Out to Lunch (anyone who can come up with a better title is welcome - I'm trying to think of one)

Feature by Diana Kiernander | 11 Jan 2007
Calling all team-building tearaways and workforce wasters: established
Edinburgh venue, the Stand, is set to be the place to liven up your lunch
hour. Starting in January, the premier comedy club is inviting you to fill
up on a feast of home-cooked comedy and cuisine, in the middle of the day.
'Out to Lunch Live' is a daytime sketch show, inspired by their popular
Sunday afternoon get together, Whose Lunch is it Anyway? It promises to fill a gap in the midday entertainment market and beats sinking a cola and a mouldy croissant while hunched over your computer.

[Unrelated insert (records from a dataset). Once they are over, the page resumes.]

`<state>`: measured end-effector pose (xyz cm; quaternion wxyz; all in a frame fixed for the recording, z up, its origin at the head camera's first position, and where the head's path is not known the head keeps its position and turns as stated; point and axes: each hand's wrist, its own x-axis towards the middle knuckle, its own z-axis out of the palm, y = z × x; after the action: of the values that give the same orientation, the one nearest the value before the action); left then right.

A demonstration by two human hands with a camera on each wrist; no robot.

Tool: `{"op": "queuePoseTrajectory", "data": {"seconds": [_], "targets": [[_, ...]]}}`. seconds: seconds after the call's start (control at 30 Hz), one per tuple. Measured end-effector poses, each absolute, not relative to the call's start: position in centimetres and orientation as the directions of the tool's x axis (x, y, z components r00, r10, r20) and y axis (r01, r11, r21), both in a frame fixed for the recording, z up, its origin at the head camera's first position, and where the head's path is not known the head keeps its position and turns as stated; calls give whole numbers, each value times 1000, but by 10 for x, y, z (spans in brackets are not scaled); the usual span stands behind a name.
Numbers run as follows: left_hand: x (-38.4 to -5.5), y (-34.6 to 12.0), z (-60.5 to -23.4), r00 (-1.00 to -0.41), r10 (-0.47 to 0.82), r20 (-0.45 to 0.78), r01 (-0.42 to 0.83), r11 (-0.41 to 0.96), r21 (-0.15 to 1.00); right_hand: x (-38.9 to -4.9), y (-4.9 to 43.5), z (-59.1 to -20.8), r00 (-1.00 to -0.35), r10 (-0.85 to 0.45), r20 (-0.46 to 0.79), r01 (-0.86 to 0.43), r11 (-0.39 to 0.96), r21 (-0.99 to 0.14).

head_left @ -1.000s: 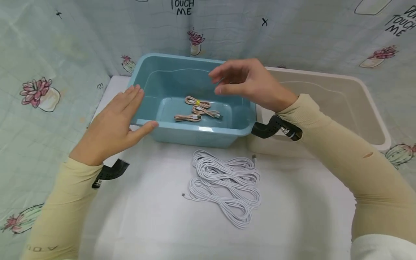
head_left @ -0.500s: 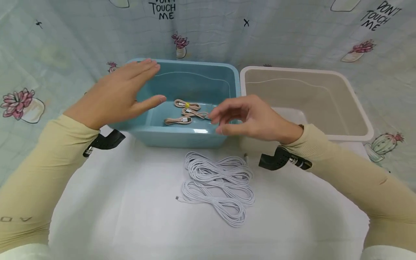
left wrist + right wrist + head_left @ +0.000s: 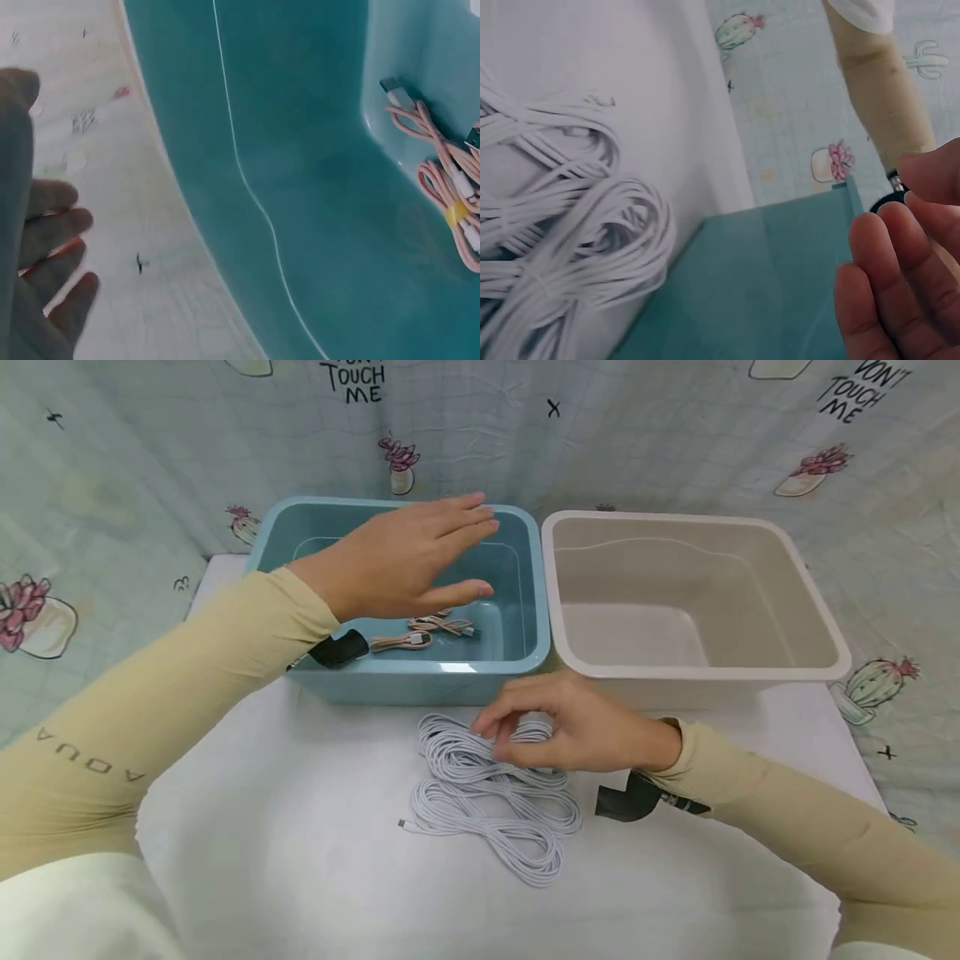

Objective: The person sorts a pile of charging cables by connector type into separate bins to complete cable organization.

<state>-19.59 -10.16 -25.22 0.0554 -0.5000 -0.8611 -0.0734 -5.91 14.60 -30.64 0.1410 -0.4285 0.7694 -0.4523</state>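
Note:
My left hand [image 3: 408,560] is held over the blue bin [image 3: 420,687] with its fingers straight, holding nothing. Beneath it, bundled beige-pink charging cables [image 3: 405,642] lie on the bin floor, partly hidden by the hand in the head view. A yellow tie [image 3: 455,214] shows on one bundle in the left wrist view. My right hand [image 3: 577,727] hovers above the upper part of the coiled white cables [image 3: 450,760], fingers loosely bent and nothing between them. In the right wrist view those white coils [image 3: 592,255] lie on the table, apart from the fingers [image 3: 874,247].
A beige bin [image 3: 697,673] stands right of the blue one, with nothing inside it. Both stand on a white-covered table [image 3: 337,860] against a patterned cloth [image 3: 480,435] backdrop. Black camera mounts [image 3: 630,802] project from the wrists.
My left hand has moved right, from the blue bin's left rim to over its middle. My right hand has come down and toward me from the bin to the white cables. The head view shifted slightly.

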Motion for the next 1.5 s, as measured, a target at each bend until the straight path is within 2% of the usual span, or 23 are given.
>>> {"op": "queuePoseTrajectory", "data": {"seconds": [0.13,0.33,0.67,0.97,1.27,1.5], "targets": [[-200,-83,-253,-428,894,130,903,422,76,-52,149,-322,-602,-778,181,-560,250,-790],[-203,-57,-258,-375,923,79,925,368,93,-45,156,-346,-630,-757,173,-537,264,-801],[-216,-22,-273,-389,920,-42,907,391,157,-40,164,-377,-674,-730,115,-454,286,-844],[-231,-2,-283,-392,901,-187,860,431,273,-40,169,-389,-688,-719,98,-435,300,-849],[-233,9,-286,-401,881,-251,850,460,256,-39,172,-399,-687,-719,106,-441,297,-847],[-232,11,-291,-416,877,-241,848,470,245,-37,174,-403,-714,-694,89,-423,327,-845]]}}
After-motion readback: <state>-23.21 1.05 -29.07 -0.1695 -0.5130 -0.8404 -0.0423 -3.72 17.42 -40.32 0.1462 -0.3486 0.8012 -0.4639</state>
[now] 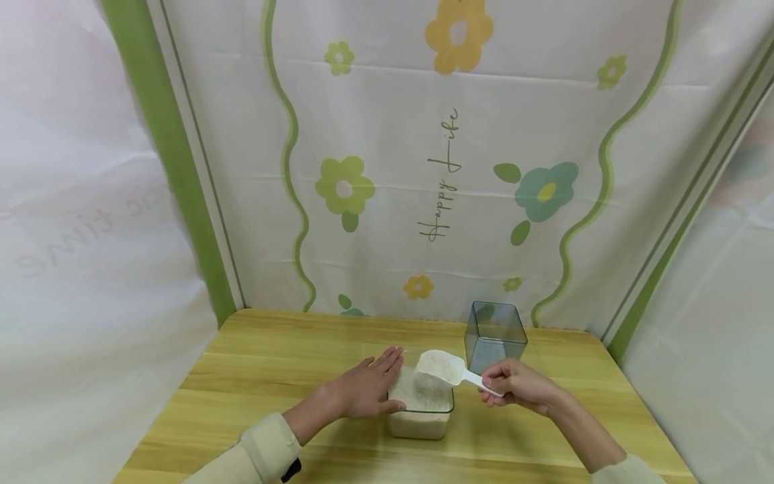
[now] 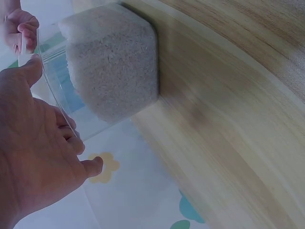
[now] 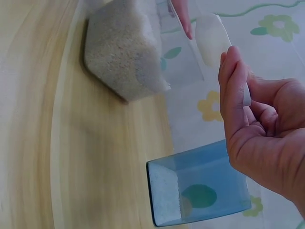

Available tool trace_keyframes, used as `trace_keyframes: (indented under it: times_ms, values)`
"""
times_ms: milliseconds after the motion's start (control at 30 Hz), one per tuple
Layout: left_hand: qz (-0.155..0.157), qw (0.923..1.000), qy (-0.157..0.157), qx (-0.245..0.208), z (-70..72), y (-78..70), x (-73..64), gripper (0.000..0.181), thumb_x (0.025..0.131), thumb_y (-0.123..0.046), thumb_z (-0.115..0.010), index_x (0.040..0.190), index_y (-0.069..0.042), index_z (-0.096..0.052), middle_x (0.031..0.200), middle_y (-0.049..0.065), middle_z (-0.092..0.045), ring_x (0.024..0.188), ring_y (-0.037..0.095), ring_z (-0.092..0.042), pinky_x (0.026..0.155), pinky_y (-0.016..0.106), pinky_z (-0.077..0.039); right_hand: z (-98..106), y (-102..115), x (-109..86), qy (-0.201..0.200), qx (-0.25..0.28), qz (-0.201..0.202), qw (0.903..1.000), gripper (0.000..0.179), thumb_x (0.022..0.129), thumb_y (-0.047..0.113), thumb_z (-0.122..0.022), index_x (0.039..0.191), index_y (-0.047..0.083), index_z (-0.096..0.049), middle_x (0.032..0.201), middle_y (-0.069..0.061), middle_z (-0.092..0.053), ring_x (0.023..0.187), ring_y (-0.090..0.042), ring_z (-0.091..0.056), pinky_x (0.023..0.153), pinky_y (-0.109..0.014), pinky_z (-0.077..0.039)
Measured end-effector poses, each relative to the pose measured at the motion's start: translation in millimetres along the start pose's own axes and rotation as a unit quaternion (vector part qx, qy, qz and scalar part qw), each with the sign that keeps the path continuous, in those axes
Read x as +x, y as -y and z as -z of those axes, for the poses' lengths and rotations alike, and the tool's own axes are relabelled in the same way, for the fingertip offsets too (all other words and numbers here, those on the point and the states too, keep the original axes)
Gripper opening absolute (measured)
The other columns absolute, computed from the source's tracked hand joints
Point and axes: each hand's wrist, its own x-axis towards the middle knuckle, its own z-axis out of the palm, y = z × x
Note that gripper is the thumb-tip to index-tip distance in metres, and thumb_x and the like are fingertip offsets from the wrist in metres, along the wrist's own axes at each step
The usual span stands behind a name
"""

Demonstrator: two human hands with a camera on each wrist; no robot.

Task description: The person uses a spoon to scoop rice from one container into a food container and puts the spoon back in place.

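My right hand [image 1: 521, 388] pinches the handle of a white scoop [image 1: 474, 379] between thumb and fingers. The scoop holds a heap of rice [image 1: 440, 366] and hangs tilted over a clear square container [image 1: 418, 426]. That container is filled with rice well up its walls, as the left wrist view shows [image 2: 114, 62]. My left hand [image 1: 370, 388] rests at the container's left rim, fingers extended toward the back and thumb over the near corner. In the right wrist view, the scoop's bowl [image 3: 210, 40] is beside the container's opening, and part of its handle is hidden by my fingers.
A bluish see-through bin [image 1: 497, 334] stands upright behind and right of the rice container, close to my right hand. The wooden table [image 1: 272, 363] ends at a white flowered curtain [image 1: 375, 262] at the back, with more curtain on both sides.
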Motion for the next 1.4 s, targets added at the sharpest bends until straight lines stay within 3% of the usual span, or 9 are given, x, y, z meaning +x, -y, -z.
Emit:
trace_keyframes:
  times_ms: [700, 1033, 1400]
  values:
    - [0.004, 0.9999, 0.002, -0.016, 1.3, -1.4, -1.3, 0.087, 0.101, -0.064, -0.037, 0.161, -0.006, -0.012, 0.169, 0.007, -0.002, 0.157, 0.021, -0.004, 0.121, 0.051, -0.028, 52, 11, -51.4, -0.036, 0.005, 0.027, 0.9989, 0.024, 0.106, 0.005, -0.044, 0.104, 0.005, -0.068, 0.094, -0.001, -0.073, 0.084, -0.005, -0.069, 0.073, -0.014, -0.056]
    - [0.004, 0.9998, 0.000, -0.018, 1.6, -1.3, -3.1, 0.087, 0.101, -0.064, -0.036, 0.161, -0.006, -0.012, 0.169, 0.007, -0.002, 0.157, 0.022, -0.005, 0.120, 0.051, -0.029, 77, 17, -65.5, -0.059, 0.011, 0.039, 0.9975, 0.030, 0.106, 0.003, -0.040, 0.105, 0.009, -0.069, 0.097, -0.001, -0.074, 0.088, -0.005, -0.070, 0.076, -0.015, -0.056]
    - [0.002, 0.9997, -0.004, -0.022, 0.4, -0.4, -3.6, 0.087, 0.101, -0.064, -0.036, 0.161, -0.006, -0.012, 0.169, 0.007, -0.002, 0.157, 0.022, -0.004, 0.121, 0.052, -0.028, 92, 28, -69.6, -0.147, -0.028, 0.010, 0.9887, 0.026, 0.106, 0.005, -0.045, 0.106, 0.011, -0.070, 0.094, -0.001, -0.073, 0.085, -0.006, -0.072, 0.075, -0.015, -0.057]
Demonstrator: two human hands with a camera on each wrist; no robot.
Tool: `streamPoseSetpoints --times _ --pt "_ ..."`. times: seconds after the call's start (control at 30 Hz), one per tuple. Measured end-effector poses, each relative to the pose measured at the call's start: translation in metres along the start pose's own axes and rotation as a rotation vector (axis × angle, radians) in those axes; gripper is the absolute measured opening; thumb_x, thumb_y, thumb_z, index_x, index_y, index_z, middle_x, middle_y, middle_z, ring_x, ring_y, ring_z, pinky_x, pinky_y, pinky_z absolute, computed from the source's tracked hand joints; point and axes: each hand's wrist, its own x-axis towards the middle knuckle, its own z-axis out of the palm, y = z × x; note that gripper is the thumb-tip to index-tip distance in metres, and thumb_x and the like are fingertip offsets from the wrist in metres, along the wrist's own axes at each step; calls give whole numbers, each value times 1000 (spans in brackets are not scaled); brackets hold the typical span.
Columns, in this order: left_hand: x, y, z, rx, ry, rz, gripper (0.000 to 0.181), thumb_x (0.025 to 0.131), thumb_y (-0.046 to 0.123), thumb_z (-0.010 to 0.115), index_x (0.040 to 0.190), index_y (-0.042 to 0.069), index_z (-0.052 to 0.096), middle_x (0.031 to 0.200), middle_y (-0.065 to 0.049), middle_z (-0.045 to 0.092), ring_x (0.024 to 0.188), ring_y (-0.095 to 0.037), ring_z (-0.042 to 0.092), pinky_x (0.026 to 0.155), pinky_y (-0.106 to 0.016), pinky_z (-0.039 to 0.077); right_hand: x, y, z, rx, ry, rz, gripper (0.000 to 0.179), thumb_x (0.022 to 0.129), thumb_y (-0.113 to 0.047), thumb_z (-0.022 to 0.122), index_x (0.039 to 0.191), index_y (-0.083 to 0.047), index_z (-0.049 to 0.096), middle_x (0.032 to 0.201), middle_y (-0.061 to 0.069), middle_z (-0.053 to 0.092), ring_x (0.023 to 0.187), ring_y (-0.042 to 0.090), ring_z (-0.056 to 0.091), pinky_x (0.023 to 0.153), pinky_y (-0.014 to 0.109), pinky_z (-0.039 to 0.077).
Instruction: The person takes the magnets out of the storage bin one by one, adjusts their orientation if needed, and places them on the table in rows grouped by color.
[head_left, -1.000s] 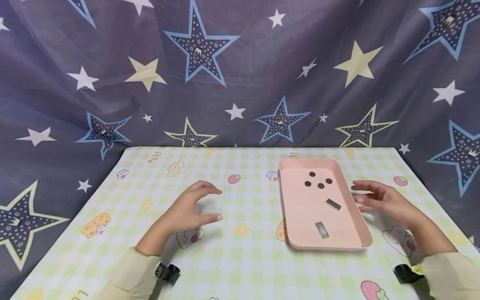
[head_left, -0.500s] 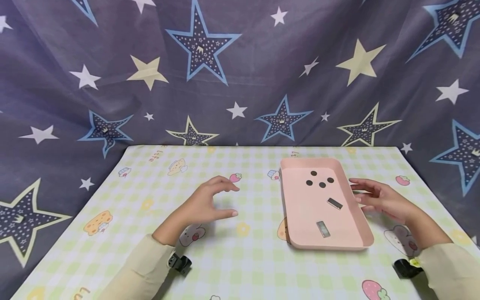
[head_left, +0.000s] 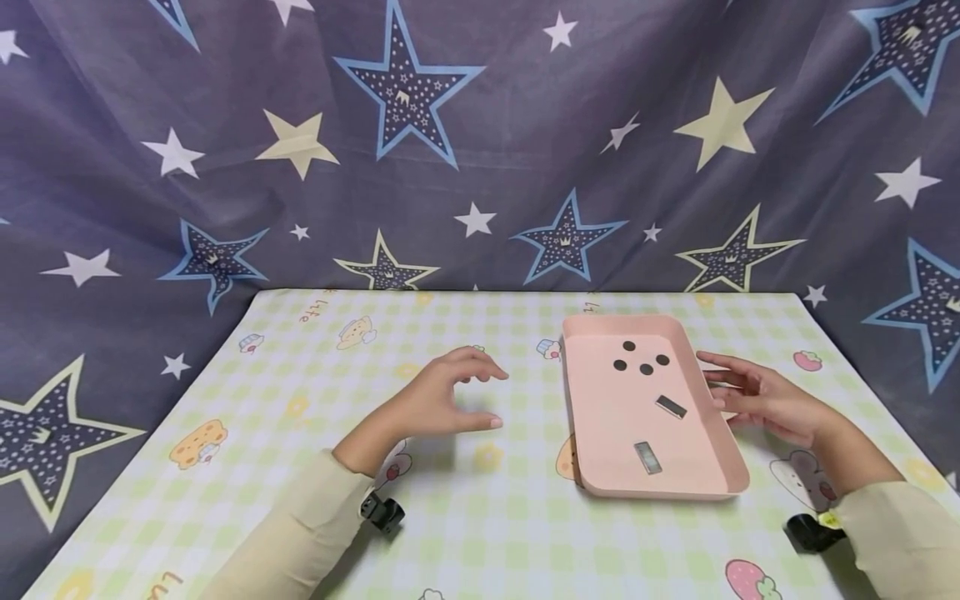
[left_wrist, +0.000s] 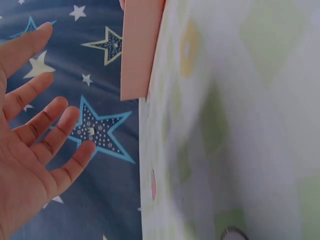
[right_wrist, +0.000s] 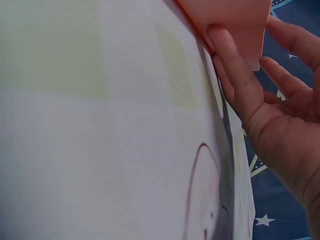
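A shallow pink tray (head_left: 607, 417) lies on the table, right of the middle. On its floor sit several small dark discs (head_left: 647, 369), a dark rectangular piece with a shiny edge (head_left: 671, 407) and a grey, glossy rectangular piece (head_left: 648, 458). My right hand (head_left: 772, 404) is at the tray's right wall, fingers spread and slightly bent; in the right wrist view a fingertip appears to touch the pink wall. My left hand (head_left: 442, 396) hovers above the tablecloth to the tray's left, thumb and fingers apart, holding nothing. The left wrist view shows those fingers spread beside the tray's outer wall (left_wrist: 137, 50).
A green-and-white checked tablecloth (head_left: 487, 533) with cartoon prints covers the table. Behind the far edge hangs a dark curtain (head_left: 480, 175) with stars. Black wrist cameras are strapped at the left (head_left: 384, 512) and right (head_left: 810, 533) sleeves.
My left hand has moved right and slightly away from me, nearer the tray. My right hand stays by the tray's right wall with only a slight shift. The pieces lie as before.
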Motion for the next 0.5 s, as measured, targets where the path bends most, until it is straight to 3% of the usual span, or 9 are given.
streamPoseSetpoints --times 0.17,0.5 --pt "12 3 6 -9 -29 31 46 77 29 85 119 19 68 117 8 59 102 -17 57 84 -44 49 0 2 -4 67 -51 -19 64 98 9 46 153 -22 33 135 -6 54 115 16 60 83 41 56" --pt "32 9 20 -26 -66 65 44 76 24 85 116 14 69 113 5 64 97 -11 60 89 -36 43 0 3 -4 96 -82 -19 65 98 10 45 153 -23 33 136 -7 54 116 16 60 85 41 55"
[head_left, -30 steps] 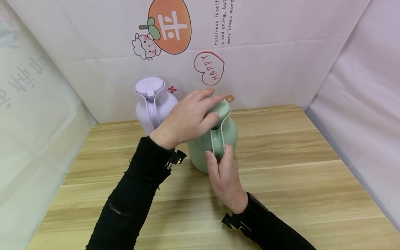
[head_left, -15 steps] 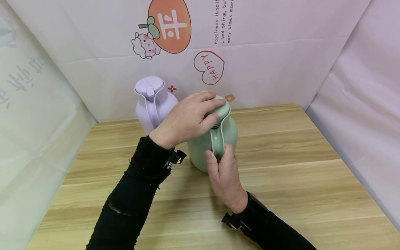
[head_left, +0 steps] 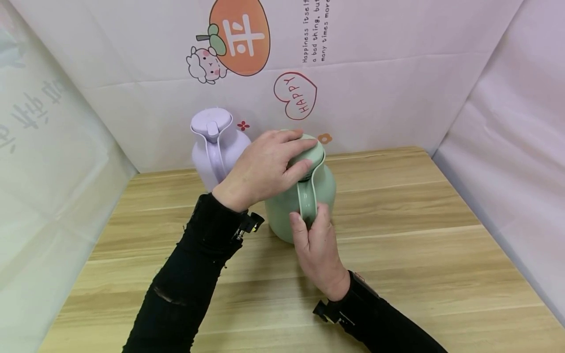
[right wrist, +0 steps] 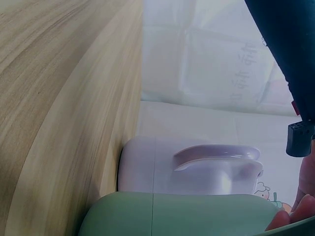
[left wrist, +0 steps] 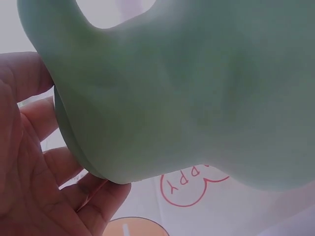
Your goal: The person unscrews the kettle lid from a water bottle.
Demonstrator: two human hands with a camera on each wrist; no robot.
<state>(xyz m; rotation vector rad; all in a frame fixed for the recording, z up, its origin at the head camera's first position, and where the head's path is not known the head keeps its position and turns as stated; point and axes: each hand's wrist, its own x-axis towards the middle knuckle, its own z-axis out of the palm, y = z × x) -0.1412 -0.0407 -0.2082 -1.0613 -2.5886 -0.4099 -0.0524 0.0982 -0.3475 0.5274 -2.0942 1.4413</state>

For just five pounds the venue is inviting office workers, tourists and discerning tradesmen the chance to shake up the routine rituals of any working day. Choose from a winter warming menu of traditional home-baked delights, like casseroles and stews, and wash it down with a refreshing splash of honest, funny stand-up sketches. In a further twist, the shows will be built around audience suggestions, ensuring you're still using your grey matter while away from your desk.

It's a world-first to offer a regular, daytime comedy show and The Stand is
understandably proud of their coup. Their reputation has been built on
innovation and experimentation and this is an awesome start to a brand new
year.

Flying in the face of recent newspaper reports that suggest a whopping
eighty per cent of us are opting out of a leisurely lunchtime break, The Stand insists it can cater for your entertainment and energy needs in under an hour. "The shows are deliberately timed so that office workers can leave their desk at 1pm and be back for 2pm," says a Stand spokesperson.

So there you have it. Socialising at work without the small talk slog, and a heady mix of feel-good laughter endorphins sprinkled over your main. Now you just have to hope the workaholic MD, who never 'does lunch', sees the funny side.